MATERIAL FOR THE TASK section start
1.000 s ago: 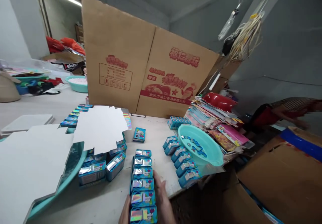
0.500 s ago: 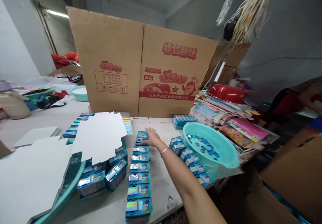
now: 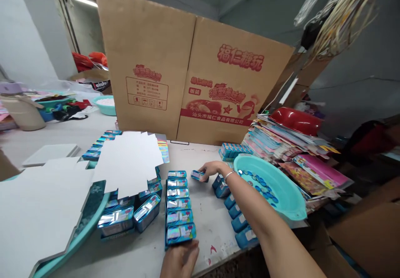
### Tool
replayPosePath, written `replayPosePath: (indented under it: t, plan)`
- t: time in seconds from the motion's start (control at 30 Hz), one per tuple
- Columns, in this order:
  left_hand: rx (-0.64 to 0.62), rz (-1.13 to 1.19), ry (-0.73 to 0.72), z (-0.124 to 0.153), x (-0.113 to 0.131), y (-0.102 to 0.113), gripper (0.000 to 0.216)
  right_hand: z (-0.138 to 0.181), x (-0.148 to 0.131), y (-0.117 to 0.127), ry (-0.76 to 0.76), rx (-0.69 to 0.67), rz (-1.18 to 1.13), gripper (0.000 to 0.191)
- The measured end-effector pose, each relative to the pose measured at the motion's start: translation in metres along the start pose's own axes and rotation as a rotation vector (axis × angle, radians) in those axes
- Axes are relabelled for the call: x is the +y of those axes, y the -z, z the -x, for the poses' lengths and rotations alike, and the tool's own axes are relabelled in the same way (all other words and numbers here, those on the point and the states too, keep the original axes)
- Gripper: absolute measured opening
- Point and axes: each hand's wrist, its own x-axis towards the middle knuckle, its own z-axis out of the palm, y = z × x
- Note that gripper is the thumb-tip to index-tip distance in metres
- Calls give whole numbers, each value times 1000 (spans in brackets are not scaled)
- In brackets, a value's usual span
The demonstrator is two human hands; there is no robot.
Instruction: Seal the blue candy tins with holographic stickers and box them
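Note:
My right hand (image 3: 210,170) is closed around a small blue tin (image 3: 196,174), just right of the far end of a row of similar blue tins (image 3: 179,204). The row runs away from me along the white table, its tins side by side with shiny labels up. At its near end my left hand (image 3: 179,259) touches the closest tin, thumb apart from the other fingers, whose tips are hidden. A second line of blue tins (image 3: 239,222) stands to the right, partly behind my right forearm.
A turquoise basin (image 3: 287,194) with round blue pieces stands at the right. At left, white cardboard sheets (image 3: 128,161) cover another basin and several tins (image 3: 117,219). A large cardboard box (image 3: 150,49) stands upright behind. Stacked printed packs (image 3: 268,136) lie at the back right.
My right hand has moved right from the row's far end with a tin in it. My left hand has come into view at the near end. The camera view has shifted.

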Motion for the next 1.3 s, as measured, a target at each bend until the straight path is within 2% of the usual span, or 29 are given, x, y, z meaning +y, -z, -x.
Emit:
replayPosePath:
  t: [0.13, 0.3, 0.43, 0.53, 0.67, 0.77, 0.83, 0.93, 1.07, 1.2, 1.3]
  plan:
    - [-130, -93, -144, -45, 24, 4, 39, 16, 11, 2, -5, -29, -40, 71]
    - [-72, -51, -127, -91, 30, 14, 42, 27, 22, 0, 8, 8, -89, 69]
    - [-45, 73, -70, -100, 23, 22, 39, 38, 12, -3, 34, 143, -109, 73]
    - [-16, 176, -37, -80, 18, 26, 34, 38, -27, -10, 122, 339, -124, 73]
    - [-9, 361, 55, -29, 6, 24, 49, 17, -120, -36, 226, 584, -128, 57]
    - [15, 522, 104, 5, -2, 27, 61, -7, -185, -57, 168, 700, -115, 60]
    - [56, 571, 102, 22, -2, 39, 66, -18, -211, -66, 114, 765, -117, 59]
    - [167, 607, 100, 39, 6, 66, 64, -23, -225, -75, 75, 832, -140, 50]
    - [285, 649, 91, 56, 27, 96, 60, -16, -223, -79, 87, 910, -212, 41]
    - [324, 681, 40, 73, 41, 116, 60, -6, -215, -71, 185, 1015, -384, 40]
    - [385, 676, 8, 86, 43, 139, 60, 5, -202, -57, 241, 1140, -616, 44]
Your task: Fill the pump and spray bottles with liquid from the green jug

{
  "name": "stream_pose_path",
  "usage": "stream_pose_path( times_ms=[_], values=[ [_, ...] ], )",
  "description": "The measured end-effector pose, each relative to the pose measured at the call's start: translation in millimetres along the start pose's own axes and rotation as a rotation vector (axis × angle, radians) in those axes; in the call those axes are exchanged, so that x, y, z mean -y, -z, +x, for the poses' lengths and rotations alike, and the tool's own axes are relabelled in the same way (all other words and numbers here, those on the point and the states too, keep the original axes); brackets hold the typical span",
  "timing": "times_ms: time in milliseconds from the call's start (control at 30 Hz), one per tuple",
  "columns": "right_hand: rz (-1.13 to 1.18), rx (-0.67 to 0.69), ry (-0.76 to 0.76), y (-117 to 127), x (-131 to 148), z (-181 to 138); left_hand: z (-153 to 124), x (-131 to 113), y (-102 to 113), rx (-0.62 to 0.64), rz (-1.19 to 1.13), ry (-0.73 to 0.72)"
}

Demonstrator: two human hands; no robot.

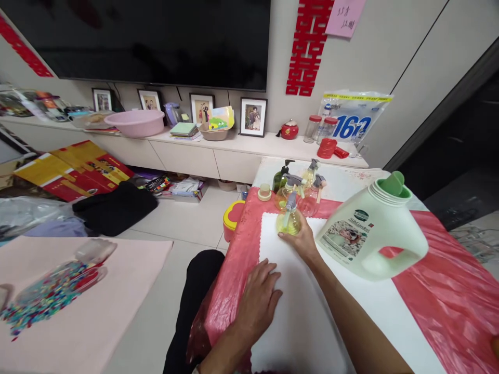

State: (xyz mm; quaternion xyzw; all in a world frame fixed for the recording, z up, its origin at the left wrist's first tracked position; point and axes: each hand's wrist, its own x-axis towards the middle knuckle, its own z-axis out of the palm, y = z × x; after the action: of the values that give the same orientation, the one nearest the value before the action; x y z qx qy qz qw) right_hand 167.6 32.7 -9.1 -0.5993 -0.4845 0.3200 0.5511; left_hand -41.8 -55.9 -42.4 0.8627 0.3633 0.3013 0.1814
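My right hand (303, 240) is wrapped round a small clear spray bottle (287, 222) with yellowish liquid and a grey trigger head. That bottle is at the far part of a white scalloped mat (288, 306). Flat on the mat's left side lies my left hand (258, 297), fingers spread and holding nothing. Just beyond the held bottle, several more bottles stand close together, among them a pink spray bottle (311, 201) and a dark green pump bottle (279, 182). To the right is a large pale green detergent jug (370, 234), its mouth uncapped with a green spout showing.
A small cap-like cup (264, 191) sits on the red plastic table cover (234, 270). At left, colourful small pieces (47, 301) lie spilled on a pink table (117, 291). A yellow and red stool (233, 218) stands on the floor. Behind runs a low cabinet (187, 156).
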Motion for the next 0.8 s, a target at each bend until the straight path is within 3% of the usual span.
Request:
stream_pose_path(
  times_ms=[467,633,800],
  values=[
    [-0.052,-0.047,0.003,4.8,-7.9,-14.3,2.1,3.6,-1.0,0.007,-0.043,0.042],
    [-0.098,-0.156,-0.024,12.7,8.5,-64.2,2.8,5.6,-2.7,-0.018,-0.052,0.025],
    [-0.161,-0.28,0.066,42.4,37.9,-121.1,2.2,10.1,-5.6,-0.051,-0.046,0.004]
  ],
)
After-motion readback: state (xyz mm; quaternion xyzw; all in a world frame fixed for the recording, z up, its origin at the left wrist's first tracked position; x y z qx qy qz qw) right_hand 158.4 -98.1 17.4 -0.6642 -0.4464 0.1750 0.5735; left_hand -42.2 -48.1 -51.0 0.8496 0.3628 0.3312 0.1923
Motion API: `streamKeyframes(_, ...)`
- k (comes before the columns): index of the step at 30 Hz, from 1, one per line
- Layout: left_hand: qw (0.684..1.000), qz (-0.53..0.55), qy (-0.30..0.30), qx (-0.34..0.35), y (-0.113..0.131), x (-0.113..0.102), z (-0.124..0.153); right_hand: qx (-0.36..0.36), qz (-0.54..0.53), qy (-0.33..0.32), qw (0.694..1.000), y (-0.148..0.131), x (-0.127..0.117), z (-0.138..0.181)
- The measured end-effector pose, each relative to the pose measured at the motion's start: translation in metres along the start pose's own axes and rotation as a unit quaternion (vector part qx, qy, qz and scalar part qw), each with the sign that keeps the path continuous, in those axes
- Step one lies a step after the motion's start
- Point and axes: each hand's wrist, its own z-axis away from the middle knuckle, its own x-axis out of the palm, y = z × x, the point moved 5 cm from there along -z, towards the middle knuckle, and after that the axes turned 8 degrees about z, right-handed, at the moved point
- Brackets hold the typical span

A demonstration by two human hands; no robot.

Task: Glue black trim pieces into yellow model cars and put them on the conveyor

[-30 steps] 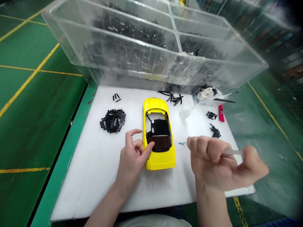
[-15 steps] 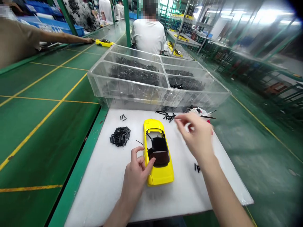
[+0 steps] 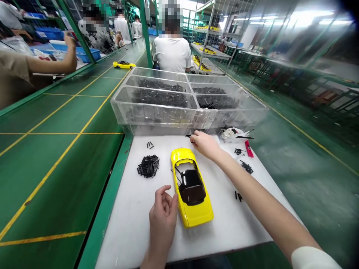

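Observation:
A yellow toy car body [image 3: 192,186] with a black interior lies on a white foam pad [image 3: 134,216]. My left hand [image 3: 162,216] rests just left of the car's rear, fingers loosely curled, touching its side and holding nothing. My right hand [image 3: 204,144] reaches to the far edge of the pad, fingers pinched down on thin black strips [image 3: 188,136] lying there. A pile of small black parts [image 3: 148,165] sits left of the car.
A clear divided bin [image 3: 157,108] holding black parts stands behind the pad. A red tool [image 3: 248,148], a white rag [image 3: 231,133] and scattered black bits [image 3: 246,167] lie at right. Green conveyor surface runs on the left. Other people work beyond; another yellow car [image 3: 123,65] sits far off.
My right hand, which held a thin tool a second ago, has moved forward and down to the black strips at the pad's far edge. The view has tilted up. My left hand slid slightly back.

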Motion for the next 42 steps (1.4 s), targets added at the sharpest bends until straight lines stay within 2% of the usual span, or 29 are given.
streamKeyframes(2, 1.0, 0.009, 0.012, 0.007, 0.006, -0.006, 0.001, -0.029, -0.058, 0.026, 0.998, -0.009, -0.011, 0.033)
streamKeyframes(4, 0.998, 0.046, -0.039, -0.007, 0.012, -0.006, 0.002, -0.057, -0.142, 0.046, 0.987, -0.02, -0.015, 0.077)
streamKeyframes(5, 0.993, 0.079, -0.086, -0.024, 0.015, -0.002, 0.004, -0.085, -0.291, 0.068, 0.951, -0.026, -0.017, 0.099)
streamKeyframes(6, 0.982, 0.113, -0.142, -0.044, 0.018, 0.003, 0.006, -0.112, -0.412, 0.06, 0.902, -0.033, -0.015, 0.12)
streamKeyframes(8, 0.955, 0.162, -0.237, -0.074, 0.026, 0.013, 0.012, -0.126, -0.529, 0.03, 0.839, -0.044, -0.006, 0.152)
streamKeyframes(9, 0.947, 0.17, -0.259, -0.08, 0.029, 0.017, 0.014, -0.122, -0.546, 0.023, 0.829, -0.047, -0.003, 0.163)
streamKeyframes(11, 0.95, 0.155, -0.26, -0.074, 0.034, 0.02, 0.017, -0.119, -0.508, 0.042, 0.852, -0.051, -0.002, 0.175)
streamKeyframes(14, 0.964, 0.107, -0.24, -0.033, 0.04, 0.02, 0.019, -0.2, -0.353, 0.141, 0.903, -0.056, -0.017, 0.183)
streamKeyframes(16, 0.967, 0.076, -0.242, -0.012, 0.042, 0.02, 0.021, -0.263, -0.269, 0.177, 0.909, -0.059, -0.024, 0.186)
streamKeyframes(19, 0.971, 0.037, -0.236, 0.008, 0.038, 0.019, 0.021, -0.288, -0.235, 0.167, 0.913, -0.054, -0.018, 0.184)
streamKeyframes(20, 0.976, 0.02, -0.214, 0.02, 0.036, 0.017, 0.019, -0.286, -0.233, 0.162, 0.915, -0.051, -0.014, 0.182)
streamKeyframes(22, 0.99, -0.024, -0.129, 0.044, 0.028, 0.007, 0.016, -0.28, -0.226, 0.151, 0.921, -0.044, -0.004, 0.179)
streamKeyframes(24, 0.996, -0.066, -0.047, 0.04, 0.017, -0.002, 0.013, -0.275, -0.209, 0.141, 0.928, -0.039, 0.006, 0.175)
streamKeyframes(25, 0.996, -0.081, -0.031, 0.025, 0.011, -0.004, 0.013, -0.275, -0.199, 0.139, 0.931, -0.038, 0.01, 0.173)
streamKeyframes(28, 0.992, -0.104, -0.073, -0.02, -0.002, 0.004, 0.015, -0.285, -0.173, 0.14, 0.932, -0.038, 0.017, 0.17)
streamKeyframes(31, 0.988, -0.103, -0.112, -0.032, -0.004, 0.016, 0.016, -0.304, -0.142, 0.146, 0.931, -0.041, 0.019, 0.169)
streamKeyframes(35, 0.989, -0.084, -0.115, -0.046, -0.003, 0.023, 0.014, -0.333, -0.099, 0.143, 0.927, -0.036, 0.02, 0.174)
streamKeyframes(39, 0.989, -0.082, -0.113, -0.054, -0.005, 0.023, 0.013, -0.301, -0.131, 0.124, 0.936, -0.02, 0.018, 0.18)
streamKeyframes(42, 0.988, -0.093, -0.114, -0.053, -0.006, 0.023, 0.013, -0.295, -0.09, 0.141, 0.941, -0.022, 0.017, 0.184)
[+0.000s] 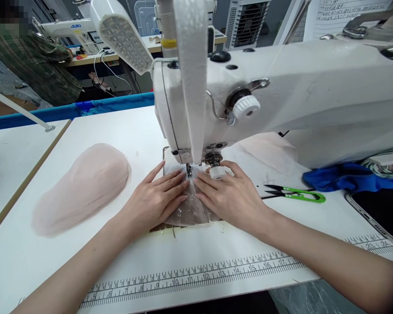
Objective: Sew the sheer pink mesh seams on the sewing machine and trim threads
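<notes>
Fabric lies beneath the left hand and the right hand, both flattened open and grasping nothing, probably to keep it smooth around the presser foot, while green snips rest on the table, seemingly for easy reach.

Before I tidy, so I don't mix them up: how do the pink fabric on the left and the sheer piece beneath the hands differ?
The pink fabric lies apart from both hands; the sheer piece lies under the left hand and right hand. The pink fabric's outline shows whole; the sheer piece is partly covered. Both look thin.
</notes>
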`<state>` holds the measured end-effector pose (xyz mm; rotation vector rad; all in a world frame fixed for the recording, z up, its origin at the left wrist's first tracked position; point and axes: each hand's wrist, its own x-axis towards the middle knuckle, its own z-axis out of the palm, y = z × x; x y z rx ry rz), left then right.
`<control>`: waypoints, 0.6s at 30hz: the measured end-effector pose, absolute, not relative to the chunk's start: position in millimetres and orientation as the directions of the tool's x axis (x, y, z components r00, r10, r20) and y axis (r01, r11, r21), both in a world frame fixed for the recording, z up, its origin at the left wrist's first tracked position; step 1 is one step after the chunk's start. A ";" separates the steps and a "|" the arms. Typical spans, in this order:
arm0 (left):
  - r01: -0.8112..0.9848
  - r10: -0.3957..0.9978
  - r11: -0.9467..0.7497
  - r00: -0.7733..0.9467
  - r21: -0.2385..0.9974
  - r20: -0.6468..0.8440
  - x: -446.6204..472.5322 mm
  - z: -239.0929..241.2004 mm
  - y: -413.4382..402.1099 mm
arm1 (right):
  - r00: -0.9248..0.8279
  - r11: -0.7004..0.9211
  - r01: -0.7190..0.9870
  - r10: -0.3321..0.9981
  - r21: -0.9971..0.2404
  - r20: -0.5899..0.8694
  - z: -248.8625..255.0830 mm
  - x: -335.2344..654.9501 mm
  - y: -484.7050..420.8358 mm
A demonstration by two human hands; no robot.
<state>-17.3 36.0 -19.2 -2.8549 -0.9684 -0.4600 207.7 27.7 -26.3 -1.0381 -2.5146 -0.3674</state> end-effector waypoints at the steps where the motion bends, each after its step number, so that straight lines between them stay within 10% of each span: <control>1: 0.607 0.579 -0.795 0.753 0.010 0.312 -17.2 -19.4 36.2 | -0.643 0.690 0.719 0.618 0.079 0.453 -26.3 207.4 27.7; 18: 0.627 0.589 -0.779 0.733 -0.004 0.341 -15.8 -18.6 30.8 | -0.644 0.694 0.716 0.621 0.067 0.447 -26.2 206.9 29.8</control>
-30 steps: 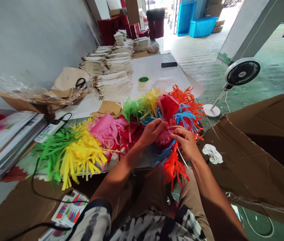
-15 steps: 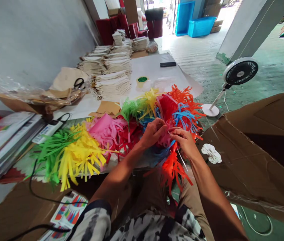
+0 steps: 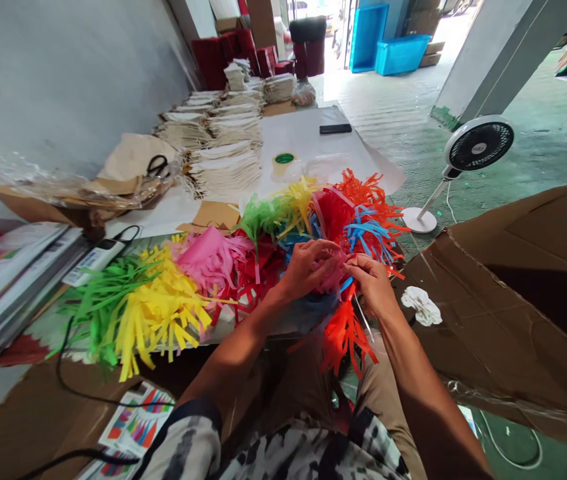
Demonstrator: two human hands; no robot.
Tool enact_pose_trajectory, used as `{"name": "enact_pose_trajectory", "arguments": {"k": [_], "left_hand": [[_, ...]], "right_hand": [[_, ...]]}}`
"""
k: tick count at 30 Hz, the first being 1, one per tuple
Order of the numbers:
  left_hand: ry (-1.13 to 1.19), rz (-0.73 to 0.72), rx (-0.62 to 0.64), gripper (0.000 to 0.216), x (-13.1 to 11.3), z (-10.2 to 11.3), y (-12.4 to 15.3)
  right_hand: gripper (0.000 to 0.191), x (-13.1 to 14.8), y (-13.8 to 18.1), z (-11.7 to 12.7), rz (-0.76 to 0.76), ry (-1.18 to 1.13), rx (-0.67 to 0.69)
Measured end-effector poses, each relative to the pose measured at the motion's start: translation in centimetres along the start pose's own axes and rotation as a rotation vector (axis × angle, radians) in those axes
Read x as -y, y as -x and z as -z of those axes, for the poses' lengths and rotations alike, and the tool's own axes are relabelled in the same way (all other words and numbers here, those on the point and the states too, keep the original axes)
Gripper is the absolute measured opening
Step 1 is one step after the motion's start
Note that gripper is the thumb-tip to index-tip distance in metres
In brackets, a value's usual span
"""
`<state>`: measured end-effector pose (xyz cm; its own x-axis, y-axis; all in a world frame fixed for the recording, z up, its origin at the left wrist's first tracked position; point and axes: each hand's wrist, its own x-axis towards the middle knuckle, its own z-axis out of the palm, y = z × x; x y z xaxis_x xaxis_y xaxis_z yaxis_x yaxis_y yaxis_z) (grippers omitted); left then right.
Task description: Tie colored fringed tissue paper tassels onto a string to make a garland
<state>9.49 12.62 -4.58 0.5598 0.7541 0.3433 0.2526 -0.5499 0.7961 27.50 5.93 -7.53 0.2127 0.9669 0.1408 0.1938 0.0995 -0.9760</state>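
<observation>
Left hand (image 3: 308,268) is now arching its fingers more openly over the pink fringe (image 3: 331,275), having been bunched tighter half a second ago; right hand (image 3: 371,275) is sitting slightly farther right, so the material's edge is showing between them. Probably means the bunch is being spread or worked along, with the step unfinished. Grip: left is holding the fringe loosely between thumb and fingers, right is pinching its edge by the fingertips. Fringe is lying near frame centre, among coloured tassels; white strand (image 3: 364,321) is hanging below the right hand, its upper end hidden. Containers: cardboard box (image 3: 458,333) is filling the right side, its inside too dark to tell, white crumpled tissue (image 3: 421,305) resting on top. Upper right of centre, upright blue bin (image 3: 367,40) is standing beside low blue bin (image 3: 402,55); can't tell contents.
</observation>
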Motion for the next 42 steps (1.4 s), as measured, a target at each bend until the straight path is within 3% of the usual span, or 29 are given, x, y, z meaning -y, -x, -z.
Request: {"name": "enact_pose_trajectory", "arguments": {"k": [11, 18, 23, 31, 42], "left_hand": [[-0.029, 0.02, -0.007, 0.037, 0.1, -0.3, -0.1], [-0.165, -0.085, -0.063, 0.023, -0.2, -0.7, -1.0], [-0.16, -0.149, -0.069, 0.025, -0.3, -0.7, -1.0], [-0.124, -0.147, -0.071, 0.027, -0.1, -0.6, -0.6], [-0.185, -0.07, -0.177, 0.023, -0.2, -1.6, -0.7]], "right_hand": [[0.026, 1.1, 0.4, -0.3, 0.003, 0.083, -0.053], [0.022, 1.1, 0.6, -0.3, 0.007, 0.079, -0.065], [0.023, 1.3, 0.8, -0.1, -0.006, 0.06, -0.063], [0.021, 1.5, 0.9, -0.1, 0.009, 0.043, -0.068], [0.016, 2.0, 1.7, -0.4, 0.031, 0.016, -0.1]]}}
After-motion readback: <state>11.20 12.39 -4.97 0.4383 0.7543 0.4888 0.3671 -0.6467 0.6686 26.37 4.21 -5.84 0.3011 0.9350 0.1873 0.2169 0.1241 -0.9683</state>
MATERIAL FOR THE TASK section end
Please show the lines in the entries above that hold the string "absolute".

RESPONSE BELOW ::
- Gripper: absolute measured opening
`<control>`: waypoints, 0.6s at 30hz: the measured end-effector pose, absolute, not relative to the chunk's start: position in millimetres and orientation as the directions of the tool's x axis (x, y, z components r00, r10, r20) and y axis (r01, r11, r21), both in a world frame fixed for the recording, z up, its origin at the left wrist's first tracked position; step 1 is one step after the chunk's start. A ";" separates the steps and a "|" the arms. Typical spans, in this order:
Gripper is the absolute measured opening

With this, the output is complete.